● Exercise description: The records are to be copied exactly and in full.

Items listed in a dataset:
_ _ _ _
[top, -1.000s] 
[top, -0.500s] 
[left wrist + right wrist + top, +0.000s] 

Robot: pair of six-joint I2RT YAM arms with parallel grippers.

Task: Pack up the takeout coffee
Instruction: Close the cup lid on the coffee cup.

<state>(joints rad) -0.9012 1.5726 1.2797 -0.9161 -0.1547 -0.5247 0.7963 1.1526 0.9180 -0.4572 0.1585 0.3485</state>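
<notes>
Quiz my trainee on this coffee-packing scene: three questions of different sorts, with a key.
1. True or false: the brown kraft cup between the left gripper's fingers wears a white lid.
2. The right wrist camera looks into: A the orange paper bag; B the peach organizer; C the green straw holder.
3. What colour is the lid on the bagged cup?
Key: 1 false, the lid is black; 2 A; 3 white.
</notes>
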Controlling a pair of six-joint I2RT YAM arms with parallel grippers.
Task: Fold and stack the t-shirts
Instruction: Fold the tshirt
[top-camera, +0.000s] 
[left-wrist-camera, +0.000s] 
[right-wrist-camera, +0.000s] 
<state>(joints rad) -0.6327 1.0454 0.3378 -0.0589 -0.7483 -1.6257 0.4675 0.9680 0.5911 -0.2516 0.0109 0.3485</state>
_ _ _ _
● Written solution:
[top, -1.000s] 
[top, -0.500s] 
[left wrist + right wrist + top, +0.000s] 

Robot: pair of six-joint I2RT YAM arms with parallel grippers.

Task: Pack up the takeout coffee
Instruction: Close the cup lid on the coffee cup.

<state>(joints rad) -0.9012 1.5726 1.2797 -0.9161 -0.1547 -0.5247 0.7963 1.1526 0.9180 -0.4572 0.1585 0.3485</state>
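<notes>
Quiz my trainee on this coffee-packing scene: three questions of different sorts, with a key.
1. True or false: the brown kraft cup between the left gripper's fingers wears a white lid.
2. The right wrist camera looks into: A the orange paper bag; B the peach organizer; C the green straw holder.
3. What colour is the lid on the bagged cup?
Key: 1 false, the lid is black; 2 A; 3 white.
</notes>
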Controlling a pair of six-joint I2RT YAM arms with parallel grippers.
Task: Fold and stack the t-shirts
Instruction: Fold the tshirt
[top-camera, +0.000s] 
[left-wrist-camera, +0.000s] 
[right-wrist-camera, +0.000s] 
<state>(joints rad) -0.6327 1.0454 0.3378 -0.0589 -0.7483 -1.6257 0.4675 0.9680 0.5911 -0.2516 0.0109 0.3485</state>

With that, the exercise is done.